I just asked my husband and he said they never try to guess if someone will take insurance or not, or if they have many dependents or not when hiring. He is a Comp and Ben VP. He also said they don’t use a percent like I thought, but they are always aware of how many people are in the plans at any given time, and the expense related to it.

chocomonkey's avatar

@JLeslie – I know at one former workplace, it was assumed employees cost twice their salary, on average. Big workplaces, though, are different from tiny ones. Big ones can be more “grownup” about supporting families and good hiring practices – they have a bigger profit margin, they’re more likely to be commended for it, and more likely to be sued if they stray. Small workplaces though – being able to get an employee for less (ie someone else picks up the benefits), matters more.

That said, I know Wal*Mart’s been in the news for encouraging their employees to seek state-sponsored health insurance.

Val123's avatar

@chocomonkey State sponsored health insurance??? Like what? We have nothing like that that I know of at this time.

ubersiren's avatar

It’s also illegal for a former employer to answer anything but “Would you hire him again?” That’s ALL he is allowed to answer.

JLeslie's avatar

@chocomonkey logical, but the problem with it is people get married, have kids, etc. No guarantee your employee will stay with the status they were hired at, AND it is illegal to ask if someone is married or has children.

Judi's avatar

In California, Familial status is a protected class. I don’t know what state you’re in, but they better hope they’re not here!!!

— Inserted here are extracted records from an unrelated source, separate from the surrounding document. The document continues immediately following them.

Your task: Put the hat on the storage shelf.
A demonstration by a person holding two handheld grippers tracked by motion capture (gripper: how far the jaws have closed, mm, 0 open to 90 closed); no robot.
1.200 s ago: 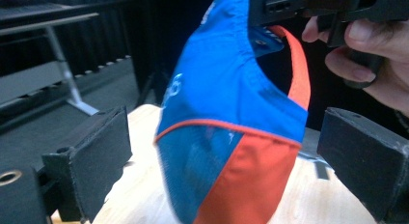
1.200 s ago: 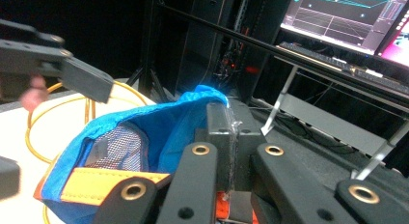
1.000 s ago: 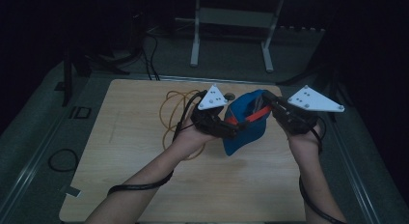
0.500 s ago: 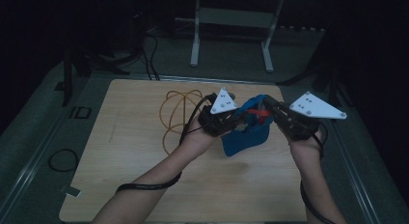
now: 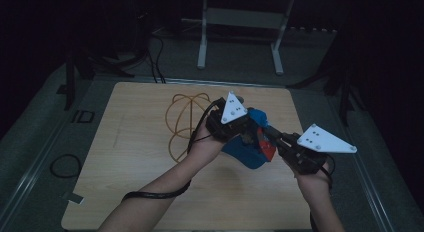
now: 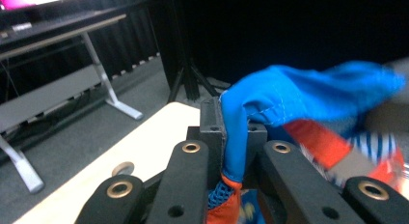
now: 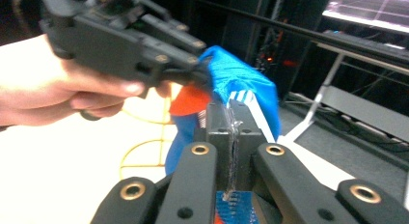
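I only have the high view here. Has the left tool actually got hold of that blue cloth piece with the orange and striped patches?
Observer: Yes. In the left gripper view the left tool is shut on a stitched edge of the blue cloth piece.
Operator: And the right tool?
Observer: In the right gripper view the right tool is shut too, pinching a thin fold of the cloth. The striped patch lies just beyond its jaws.

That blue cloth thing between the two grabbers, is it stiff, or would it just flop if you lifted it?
Probably floppy: the blue cloth piece sags and folds between the left gripper and the right gripper, both shut on its fabric. It looks light, since thin pinches of hem hold it above the table. The woven surface seems unlikely to slip.
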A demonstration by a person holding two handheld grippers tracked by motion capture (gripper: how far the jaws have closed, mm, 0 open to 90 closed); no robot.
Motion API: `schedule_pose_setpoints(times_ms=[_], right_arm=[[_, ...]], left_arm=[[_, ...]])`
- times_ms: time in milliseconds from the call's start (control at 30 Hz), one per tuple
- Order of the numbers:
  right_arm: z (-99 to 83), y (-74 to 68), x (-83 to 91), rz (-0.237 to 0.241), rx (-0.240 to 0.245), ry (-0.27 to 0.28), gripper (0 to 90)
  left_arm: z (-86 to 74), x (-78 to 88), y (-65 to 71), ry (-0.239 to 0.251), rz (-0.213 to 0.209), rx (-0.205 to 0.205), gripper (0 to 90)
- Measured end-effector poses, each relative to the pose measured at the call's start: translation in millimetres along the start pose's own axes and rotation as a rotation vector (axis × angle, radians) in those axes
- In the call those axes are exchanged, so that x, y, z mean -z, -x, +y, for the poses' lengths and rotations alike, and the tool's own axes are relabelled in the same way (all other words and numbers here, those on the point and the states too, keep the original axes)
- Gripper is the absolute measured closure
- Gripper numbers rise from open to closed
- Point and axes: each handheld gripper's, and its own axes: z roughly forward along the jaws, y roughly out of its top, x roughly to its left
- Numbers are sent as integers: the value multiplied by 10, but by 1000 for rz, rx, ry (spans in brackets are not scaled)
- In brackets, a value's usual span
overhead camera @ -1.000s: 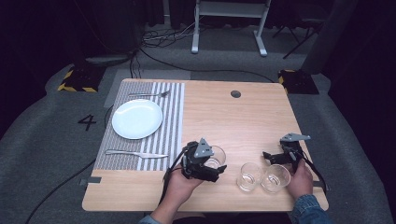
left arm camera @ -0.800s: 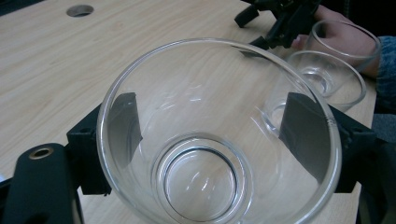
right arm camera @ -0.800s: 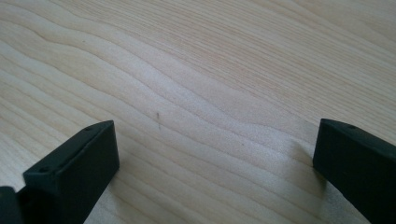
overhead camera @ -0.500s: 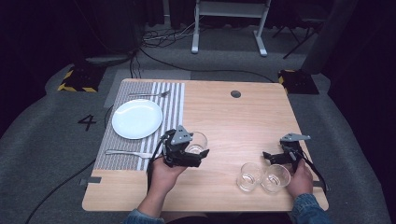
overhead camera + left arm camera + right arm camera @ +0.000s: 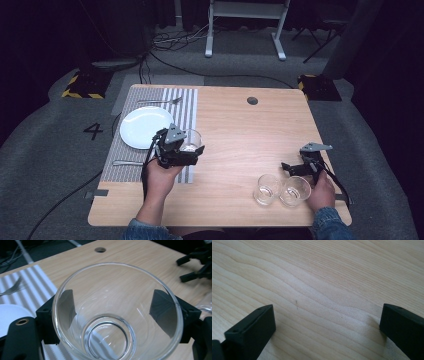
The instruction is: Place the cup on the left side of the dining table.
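My left gripper (image 5: 191, 148) is shut on a clear drinking glass (image 5: 190, 139), held just above the right edge of the striped placemat (image 5: 190, 107). In the left gripper view the glass (image 5: 117, 315) sits between the two black pads (image 5: 162, 312), its mouth facing the camera. My right gripper (image 5: 292, 168) stands open near the table's right edge, with bare wood between its jaws in the right gripper view (image 5: 327, 322). Two more clear glasses (image 5: 267, 189) (image 5: 295, 191) stand side by side just in front of it.
A white plate (image 5: 145, 125) lies on the placemat, with a fork (image 5: 160, 101) behind it and another piece of cutlery (image 5: 127, 162) in front. The wooden table (image 5: 250, 135) has a cable hole (image 5: 252, 100) near its far edge.
My left gripper has carried the glass leftward and away from the front edge, from beside the two glasses to the placemat's edge. The right gripper has stayed put.
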Motion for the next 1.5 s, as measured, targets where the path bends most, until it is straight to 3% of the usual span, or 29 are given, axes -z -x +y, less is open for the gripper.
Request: schedule_pose_setpoints(times_ms=[100,433,567,667,867,1000,1233,1500], right_arm=[[0,-1,0,0,-1,0,4],[1,0,-1,-3,-4,0,4],[2,0,0,-5,-7,0,4],[1,1,0,-6,-7,0,4],[2,2,-1,-8,-7,0,4],[2,2,-1,-8,-7,0,4],[2,2,-1,-8,-7,-1,4],[4,1,-3,-9,-12,0,4]], left_arm=[[-7,27,-69,-9,35,0,184],[-162,40,-462,-5,68,104,184],[-223,-1,-588,-23,110,123,184],[-263,-34,-654,-27,110,143,184],[-363,-119,-724,-42,151,152,184],[-417,-185,-783,-36,121,191,184],[-485,-332,-804,-88,123,192,184],[-510,-420,-797,-104,122,197,184]])
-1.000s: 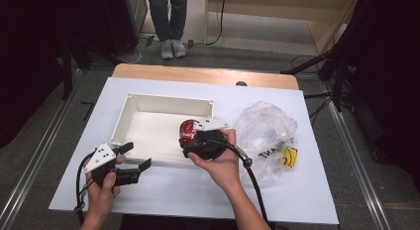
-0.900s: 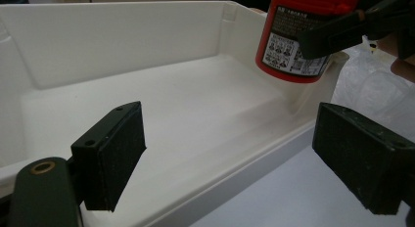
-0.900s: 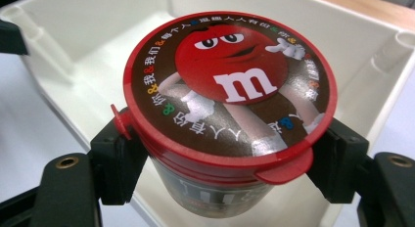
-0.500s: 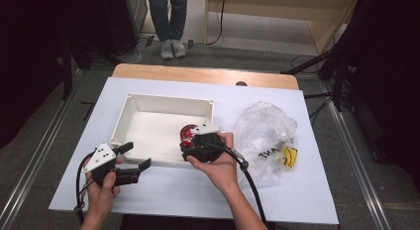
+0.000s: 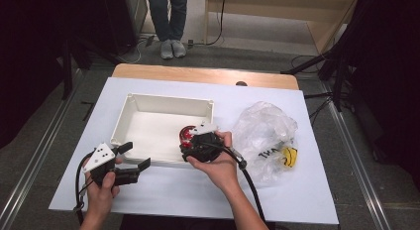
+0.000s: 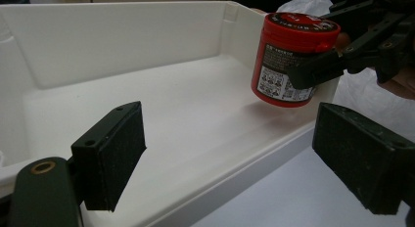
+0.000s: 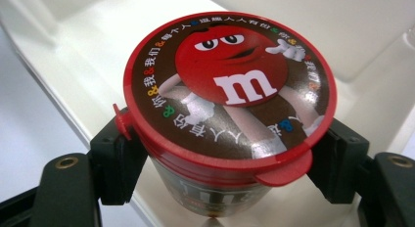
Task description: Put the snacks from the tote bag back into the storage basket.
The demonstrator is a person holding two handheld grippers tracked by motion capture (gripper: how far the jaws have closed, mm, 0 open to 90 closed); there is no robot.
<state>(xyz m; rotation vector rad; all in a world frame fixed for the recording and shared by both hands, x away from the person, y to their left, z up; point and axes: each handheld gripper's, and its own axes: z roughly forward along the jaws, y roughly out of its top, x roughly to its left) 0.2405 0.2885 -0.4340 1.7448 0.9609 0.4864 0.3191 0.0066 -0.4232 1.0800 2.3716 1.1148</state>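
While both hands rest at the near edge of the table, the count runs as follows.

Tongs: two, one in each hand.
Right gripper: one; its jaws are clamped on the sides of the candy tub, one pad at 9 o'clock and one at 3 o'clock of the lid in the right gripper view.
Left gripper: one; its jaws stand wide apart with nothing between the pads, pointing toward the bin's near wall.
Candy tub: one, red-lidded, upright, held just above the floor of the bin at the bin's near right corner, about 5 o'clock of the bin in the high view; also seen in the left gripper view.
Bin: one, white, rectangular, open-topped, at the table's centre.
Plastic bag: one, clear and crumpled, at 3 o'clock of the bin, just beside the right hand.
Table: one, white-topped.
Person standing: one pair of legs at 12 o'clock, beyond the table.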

ItalianPrincess1217's avatar

That question seems really out of line and definitely illegal. I being the stubborn, determined person I am I would either A.) Walk away from this job offer completely, B.) Take this asshole to court or C.) Take the job and document all the illegal things that your boss tries to pull while you’re employed there. Then sue him for all he’s got. What he asked you is total discrimination. Don’t stand for it.

Val123's avatar

@ItalianPrincess1217 Wow! Remind me not to piss you off, dear!

Val123's avatar

@ItalianPrincess1217 LOL! Well, don’t get yourself into trouble, dear!

JLeslie's avatar

Is being able to write an essay part of the skill set needed for this job? Or, is he just looking for you to affirn you are able to work the hours needed in writing, but he is an idiot, and does not realize he may have crossed a legal line?

courtney1946's avatar

I read a bunch of responses but not all, so this thought may have been offered. I wonder if asking you this is a sort of test to see whether you go along with a questionable request. Like, do you have a backbone to stand up for yourself? Or do they already know they will be pressuring you into some ridiculous amount of overtime or something similar? Being flexible is one thing, but being a doormat is another, and you don’t want that. It would be good if you could get a reading from someone else knowing how things really work there.